Directions: Quote exactly the lines spanning from the top of the data below to the line that contains "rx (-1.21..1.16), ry", including both.

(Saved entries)
********

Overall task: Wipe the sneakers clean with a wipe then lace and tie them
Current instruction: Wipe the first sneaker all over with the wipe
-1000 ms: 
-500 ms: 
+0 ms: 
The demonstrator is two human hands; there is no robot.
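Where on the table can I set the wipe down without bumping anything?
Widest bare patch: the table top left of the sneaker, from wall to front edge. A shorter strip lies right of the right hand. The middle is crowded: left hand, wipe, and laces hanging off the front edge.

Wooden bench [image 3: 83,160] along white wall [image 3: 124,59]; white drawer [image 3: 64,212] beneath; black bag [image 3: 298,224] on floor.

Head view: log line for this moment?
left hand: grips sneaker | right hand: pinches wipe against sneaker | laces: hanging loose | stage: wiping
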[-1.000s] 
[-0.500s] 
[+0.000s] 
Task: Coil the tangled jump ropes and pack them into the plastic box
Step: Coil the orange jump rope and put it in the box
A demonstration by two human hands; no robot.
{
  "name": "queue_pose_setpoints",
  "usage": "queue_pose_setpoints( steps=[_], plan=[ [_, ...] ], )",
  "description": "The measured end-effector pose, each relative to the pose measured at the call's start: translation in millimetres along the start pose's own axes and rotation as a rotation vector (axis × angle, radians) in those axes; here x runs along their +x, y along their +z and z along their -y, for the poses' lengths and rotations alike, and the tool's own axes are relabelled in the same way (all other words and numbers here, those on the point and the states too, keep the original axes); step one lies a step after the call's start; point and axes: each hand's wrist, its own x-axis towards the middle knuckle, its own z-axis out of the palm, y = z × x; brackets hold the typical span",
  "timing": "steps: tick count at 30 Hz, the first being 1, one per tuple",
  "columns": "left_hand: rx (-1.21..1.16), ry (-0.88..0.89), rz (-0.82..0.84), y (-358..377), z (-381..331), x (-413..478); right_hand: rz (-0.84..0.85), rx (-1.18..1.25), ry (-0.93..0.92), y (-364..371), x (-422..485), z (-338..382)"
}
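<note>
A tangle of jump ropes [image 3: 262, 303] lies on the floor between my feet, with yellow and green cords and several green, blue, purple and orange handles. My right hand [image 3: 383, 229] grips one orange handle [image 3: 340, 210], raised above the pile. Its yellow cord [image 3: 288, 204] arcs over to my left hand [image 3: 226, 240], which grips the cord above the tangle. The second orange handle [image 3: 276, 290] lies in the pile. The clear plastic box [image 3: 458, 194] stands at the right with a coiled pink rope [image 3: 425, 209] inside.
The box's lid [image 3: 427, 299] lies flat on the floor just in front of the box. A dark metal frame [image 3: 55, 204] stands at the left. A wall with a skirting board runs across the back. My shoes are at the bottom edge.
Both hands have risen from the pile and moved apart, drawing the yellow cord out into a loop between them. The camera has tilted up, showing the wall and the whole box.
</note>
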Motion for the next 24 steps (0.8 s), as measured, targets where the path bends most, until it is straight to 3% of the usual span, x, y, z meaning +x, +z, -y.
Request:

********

Output of the task:
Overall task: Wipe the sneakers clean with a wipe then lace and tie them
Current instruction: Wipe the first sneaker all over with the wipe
-1000 ms: 
-500 ms: 
+0 ms: 
The demonstrator is two human hands; there is no robot.
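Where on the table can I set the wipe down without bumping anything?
Widest bare patch: the table top left of the sneaker, from wall to front edge. A shorter strip lies right of the right hand. The middle is crowded: left hand, wipe, and laces hanging off the front edge.

Wooden bench [image 3: 83,160] along white wall [image 3: 124,59]; white drawer [image 3: 64,212] beneath; black bag [image 3: 298,224] on floor.

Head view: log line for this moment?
left hand: grips sneaker | right hand: pinches wipe against sneaker | laces: hanging loose | stage: wiping
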[-1.000s] 
[-0.500s] 
[+0.000s] 
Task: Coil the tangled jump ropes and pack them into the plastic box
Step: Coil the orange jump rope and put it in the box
A demonstration by two human hands; no robot.
{
  "name": "queue_pose_setpoints",
  "usage": "queue_pose_setpoints( steps=[_], plan=[ [_, ...] ], )",
  "description": "The measured end-effector pose, each relative to the pose measured at the call's start: translation in millimetres along the start pose's own axes and rotation as a rotation vector (axis × angle, radians) in those axes; here x runs along their +x, y along their +z and z along their -y, for the poses' lengths and rotations alike, and the tool's own axes are relabelled in the same way (all other words and numbers here, those on the point and the states too, keep the original axes); step one lies a step after the call's start; point and axes: each hand's wrist, its own x-axis towards the middle knuckle, its own z-axis out of the palm, y = z × x; brackets hold the typical span",
  "timing": "steps: tick count at 30 Hz, the first being 1, one per tuple",
  "columns": "left_hand: rx (-1.21..1.16), ry (-0.88..0.89), rz (-0.82..0.84), y (-358..377), z (-381..331), x (-413..478); right_hand: rz (-0.84..0.85), rx (-1.18..1.25), ry (-0.93..0.92), y (-364..371), x (-422..485), z (-338..382)"

The requested output has been fully supplied.